[Collection entries]

☆ ☆ ☆ ☆

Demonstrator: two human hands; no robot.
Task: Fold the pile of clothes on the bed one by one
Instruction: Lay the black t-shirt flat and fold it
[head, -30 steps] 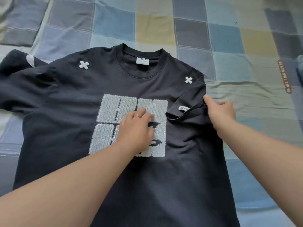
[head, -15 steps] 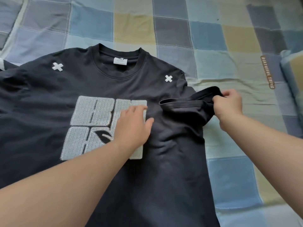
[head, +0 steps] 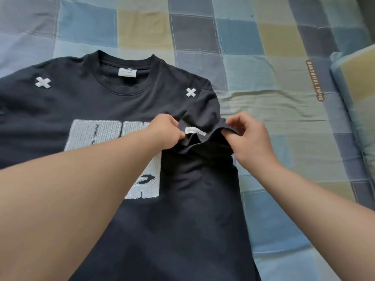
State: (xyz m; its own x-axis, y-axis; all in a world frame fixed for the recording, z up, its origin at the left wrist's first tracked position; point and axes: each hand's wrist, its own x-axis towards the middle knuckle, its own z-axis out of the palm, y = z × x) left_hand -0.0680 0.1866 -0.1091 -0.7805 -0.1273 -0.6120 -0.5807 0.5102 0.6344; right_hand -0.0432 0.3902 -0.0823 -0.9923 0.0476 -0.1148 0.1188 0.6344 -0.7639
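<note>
I'm watching the sleeve-folding step on the dark T-shirt [head: 182, 209], which is lying face up on the bed. My left hand [head: 165, 131] and right hand [head: 249, 136] are each pinching the right sleeve [head: 205, 118] at its cuff. Next, I judge, it's needing laying flat inward across the chest. The shirt's long axis is running near to far, with its collar [head: 127, 63] pointing far over the checked bedspread [head: 263, 47].
</note>
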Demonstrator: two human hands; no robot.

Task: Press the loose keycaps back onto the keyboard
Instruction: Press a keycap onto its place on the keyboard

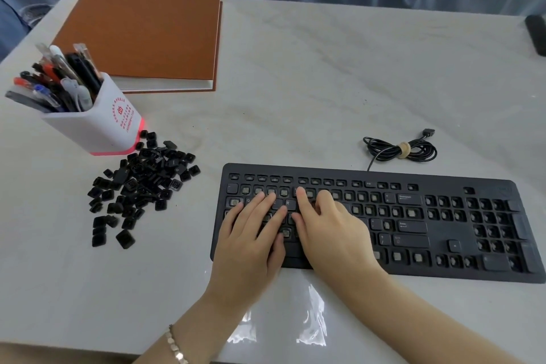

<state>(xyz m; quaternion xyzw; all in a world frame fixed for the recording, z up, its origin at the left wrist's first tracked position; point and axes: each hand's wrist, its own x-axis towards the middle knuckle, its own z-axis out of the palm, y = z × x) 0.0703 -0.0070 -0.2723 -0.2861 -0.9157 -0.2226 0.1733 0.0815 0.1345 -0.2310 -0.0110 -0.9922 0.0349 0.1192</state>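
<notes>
A black keyboard (443, 233) lies on the table at the right, most of its key sockets bare, with a few caps such as R and Backspace fitted. A heap of several loose black keycaps (141, 183) lies to its left. My left hand (254, 233) rests flat on the keyboard's left part, fingers straight over the letter rows. My right hand (328, 224) lies beside it, its index finger stretched up to the number row and the other fingers bent onto the keys. Whether a keycap sits under either hand is hidden.
A white pen holder (97, 124) full of pens stands behind the keycap heap. A brown book (141, 32) lies at the back left. The keyboard's coiled cable (399, 149) sits behind it. A dark object (536, 32) lies at the far right edge.
</notes>
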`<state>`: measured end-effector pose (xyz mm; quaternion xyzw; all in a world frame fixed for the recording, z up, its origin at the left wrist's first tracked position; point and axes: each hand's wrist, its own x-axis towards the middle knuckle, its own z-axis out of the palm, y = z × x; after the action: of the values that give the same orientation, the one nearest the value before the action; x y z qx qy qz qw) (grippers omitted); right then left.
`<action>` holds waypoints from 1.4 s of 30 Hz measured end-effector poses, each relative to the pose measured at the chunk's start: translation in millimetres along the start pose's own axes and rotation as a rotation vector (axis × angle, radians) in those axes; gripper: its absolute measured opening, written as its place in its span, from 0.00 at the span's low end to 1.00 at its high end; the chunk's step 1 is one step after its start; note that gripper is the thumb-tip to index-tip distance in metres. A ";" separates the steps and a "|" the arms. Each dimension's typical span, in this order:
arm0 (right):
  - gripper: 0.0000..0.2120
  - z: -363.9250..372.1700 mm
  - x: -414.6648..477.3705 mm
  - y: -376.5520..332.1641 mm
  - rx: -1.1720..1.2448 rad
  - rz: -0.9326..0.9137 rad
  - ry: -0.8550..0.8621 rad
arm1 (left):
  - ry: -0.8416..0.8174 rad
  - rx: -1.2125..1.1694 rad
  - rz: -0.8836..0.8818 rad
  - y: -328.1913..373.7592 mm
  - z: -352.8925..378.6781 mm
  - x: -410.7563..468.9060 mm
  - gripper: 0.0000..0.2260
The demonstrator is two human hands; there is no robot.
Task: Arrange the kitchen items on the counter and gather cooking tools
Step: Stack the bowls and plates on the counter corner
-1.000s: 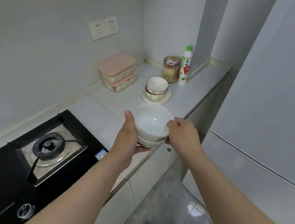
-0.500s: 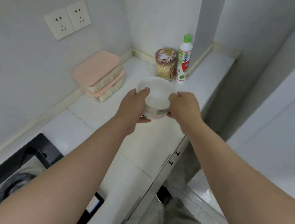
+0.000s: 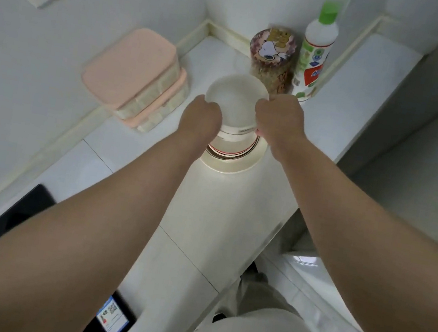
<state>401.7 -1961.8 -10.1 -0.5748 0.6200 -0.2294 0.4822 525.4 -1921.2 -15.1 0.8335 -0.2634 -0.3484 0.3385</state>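
Note:
I hold a stack of white bowls between both hands, directly over the gold-rimmed bowls that stand on a small cream plate on the counter. My left hand grips the stack's left rim. On the right rim, my right hand grips it too. The white bowls appear to touch the top of the lower bowls, but the contact is hidden.
Two pink-lidded containers are stacked at the left wall. Behind the bowls, a cartoon-lidded jar and a green-capped bottle fill the corner. The black stove lies near left; the counter edge drops to the floor on the right.
Both hands have carried the white bowls forward from near the stove and lowered them onto the gold-rimmed bowls. The view has moved closer to the corner.

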 end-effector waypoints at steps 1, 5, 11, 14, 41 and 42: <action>0.12 1.6 -0.4 3.3 0.081 0.038 0.000 | -0.003 -0.007 -0.004 -2.5 0.5 -1.8 0.16; 0.13 9.8 10.4 9.0 0.089 0.096 0.027 | -0.011 -0.038 0.021 -14.1 5.5 6.1 0.15; 0.11 14.4 8.4 16.0 -0.050 0.093 -0.007 | -0.053 -0.099 -0.046 -27.7 9.7 8.6 0.16; 0.08 15.2 8.3 17.3 -0.066 0.070 -0.030 | -0.058 -0.086 -0.054 -30.9 11.7 7.9 0.17; 0.20 13.2 11.8 -4.8 -0.204 0.120 -0.129 | -0.072 -0.168 -0.244 -14.1 2.5 5.7 0.19; 0.18 13.1 12.1 -4.9 -0.205 0.118 -0.137 | -0.067 -0.164 -0.244 -15.8 2.3 6.6 0.18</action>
<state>416.9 -1970.7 -15.7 -0.5981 0.6385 -0.0961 0.4747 530.9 -1916.5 -30.8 0.8169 -0.1420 -0.4347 0.3515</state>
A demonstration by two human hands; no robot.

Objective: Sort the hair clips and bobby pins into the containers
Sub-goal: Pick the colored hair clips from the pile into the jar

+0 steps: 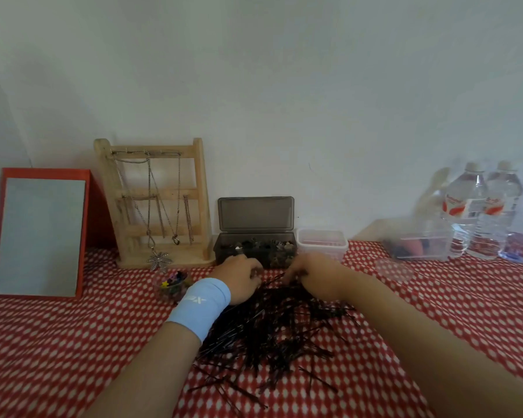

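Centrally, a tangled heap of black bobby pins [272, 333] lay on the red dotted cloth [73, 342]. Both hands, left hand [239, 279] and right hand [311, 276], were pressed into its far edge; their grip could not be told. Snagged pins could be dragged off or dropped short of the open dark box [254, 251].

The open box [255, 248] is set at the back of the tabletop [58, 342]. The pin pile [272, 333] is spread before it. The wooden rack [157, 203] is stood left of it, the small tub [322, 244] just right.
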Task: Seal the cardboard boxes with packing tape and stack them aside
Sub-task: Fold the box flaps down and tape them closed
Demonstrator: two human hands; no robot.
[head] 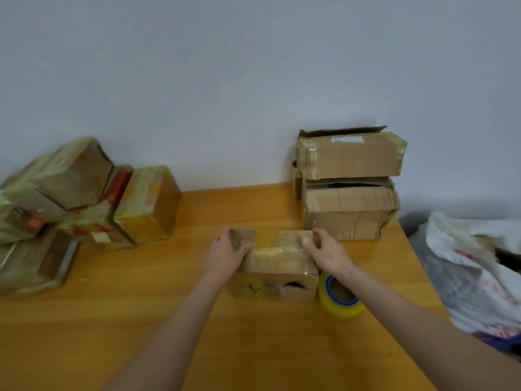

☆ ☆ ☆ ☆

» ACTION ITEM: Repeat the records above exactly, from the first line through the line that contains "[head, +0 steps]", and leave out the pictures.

» ANSWER AREA:
Demonstrator: two human hands; no robot.
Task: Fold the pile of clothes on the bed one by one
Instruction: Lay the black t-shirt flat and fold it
[head, -30 steps] 
[head, -15 steps] 
[head, +0 steps] 

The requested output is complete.